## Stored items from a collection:
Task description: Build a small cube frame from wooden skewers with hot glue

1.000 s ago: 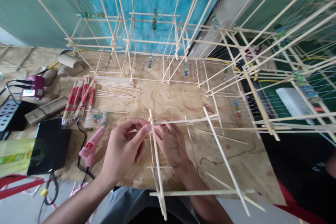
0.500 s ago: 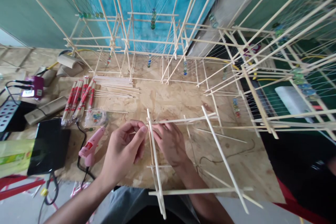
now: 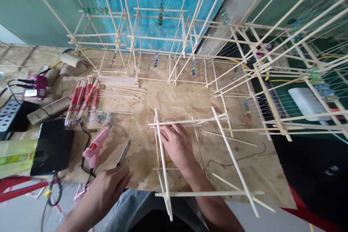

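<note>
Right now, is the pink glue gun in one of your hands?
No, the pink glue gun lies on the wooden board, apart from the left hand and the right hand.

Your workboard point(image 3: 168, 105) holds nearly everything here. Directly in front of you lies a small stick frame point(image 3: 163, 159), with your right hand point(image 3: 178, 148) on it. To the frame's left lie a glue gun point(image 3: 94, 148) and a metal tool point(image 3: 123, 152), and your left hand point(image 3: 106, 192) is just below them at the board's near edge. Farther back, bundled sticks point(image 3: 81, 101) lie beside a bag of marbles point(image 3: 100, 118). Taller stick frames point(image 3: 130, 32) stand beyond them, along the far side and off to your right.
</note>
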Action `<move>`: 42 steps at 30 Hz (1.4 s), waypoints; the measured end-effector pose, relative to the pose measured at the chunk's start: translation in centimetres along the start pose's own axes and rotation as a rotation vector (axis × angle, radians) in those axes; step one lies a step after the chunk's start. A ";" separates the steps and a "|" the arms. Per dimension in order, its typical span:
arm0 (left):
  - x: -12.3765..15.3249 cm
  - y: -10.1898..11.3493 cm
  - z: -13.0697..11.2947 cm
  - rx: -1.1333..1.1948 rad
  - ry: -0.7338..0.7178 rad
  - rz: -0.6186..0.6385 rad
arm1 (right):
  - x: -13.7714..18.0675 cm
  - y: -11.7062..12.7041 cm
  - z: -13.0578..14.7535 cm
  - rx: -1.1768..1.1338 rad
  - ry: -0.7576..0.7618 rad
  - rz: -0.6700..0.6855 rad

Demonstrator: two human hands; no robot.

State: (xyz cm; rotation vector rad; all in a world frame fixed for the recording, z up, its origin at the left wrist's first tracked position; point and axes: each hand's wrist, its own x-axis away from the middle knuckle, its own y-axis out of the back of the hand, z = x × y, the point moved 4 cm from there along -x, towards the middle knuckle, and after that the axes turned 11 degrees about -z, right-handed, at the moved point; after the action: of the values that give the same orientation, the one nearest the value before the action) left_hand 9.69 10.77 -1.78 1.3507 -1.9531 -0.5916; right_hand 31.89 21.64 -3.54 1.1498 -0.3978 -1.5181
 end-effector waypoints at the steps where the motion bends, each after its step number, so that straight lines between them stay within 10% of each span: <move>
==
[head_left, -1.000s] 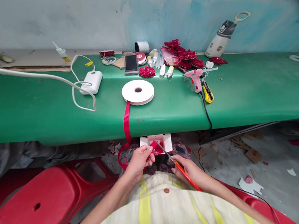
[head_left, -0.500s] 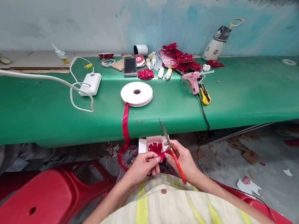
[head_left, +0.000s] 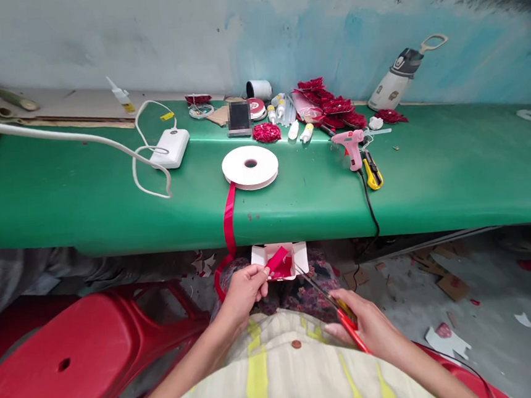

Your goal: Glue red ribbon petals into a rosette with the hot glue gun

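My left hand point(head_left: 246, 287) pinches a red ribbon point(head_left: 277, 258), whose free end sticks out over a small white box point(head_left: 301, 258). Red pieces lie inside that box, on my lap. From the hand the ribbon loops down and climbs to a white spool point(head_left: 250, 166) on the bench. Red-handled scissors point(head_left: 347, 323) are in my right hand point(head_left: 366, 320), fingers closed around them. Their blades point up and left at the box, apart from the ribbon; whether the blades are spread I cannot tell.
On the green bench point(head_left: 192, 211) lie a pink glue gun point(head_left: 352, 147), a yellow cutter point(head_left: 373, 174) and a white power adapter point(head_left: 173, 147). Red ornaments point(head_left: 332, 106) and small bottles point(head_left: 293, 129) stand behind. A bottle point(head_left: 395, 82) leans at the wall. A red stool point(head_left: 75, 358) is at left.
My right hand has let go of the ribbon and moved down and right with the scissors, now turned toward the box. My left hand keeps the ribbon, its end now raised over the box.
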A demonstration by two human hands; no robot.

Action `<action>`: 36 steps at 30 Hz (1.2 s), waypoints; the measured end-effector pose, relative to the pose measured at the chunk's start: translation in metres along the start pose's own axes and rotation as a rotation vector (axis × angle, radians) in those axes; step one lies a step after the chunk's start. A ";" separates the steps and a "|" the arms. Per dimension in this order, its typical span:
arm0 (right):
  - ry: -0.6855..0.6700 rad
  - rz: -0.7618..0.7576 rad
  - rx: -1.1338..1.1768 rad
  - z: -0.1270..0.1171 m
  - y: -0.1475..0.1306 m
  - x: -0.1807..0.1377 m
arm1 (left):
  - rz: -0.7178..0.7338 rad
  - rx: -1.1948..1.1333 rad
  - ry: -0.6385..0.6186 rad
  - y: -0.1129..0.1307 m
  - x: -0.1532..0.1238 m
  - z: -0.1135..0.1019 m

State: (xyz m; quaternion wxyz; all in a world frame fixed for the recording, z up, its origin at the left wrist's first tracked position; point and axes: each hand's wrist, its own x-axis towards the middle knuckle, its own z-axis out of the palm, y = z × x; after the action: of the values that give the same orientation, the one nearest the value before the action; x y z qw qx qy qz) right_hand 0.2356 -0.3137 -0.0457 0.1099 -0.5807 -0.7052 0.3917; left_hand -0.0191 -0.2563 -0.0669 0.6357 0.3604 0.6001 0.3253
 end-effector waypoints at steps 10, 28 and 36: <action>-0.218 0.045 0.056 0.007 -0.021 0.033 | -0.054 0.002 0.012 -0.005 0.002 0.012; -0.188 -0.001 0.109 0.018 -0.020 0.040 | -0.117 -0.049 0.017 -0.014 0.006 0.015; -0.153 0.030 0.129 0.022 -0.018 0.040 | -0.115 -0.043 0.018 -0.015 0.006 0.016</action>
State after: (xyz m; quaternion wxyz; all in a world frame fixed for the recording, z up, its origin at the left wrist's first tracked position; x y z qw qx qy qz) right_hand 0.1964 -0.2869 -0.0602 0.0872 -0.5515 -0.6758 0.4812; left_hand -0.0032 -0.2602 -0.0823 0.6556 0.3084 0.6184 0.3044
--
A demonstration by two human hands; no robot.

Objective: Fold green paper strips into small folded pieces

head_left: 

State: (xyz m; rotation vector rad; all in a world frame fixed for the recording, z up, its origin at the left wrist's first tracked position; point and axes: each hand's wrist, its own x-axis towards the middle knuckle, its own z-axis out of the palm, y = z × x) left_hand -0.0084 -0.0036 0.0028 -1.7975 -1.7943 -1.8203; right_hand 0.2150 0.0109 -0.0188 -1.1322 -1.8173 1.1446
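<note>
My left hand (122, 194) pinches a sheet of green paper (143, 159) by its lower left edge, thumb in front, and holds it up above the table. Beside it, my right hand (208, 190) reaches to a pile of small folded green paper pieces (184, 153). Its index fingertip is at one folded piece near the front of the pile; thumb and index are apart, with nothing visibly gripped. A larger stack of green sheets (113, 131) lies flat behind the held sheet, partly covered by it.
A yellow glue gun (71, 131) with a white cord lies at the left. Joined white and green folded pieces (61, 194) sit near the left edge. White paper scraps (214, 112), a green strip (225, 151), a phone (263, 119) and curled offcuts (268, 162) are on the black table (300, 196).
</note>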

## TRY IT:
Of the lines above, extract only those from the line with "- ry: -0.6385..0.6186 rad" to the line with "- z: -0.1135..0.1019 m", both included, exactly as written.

## EXPECTED ANSWER:
  - ry: -0.6385..0.6186 rad
  - y: -0.1129..0.1307 m
  - x: -0.1532..0.1238 m
  - z: -0.1135..0.1019 m

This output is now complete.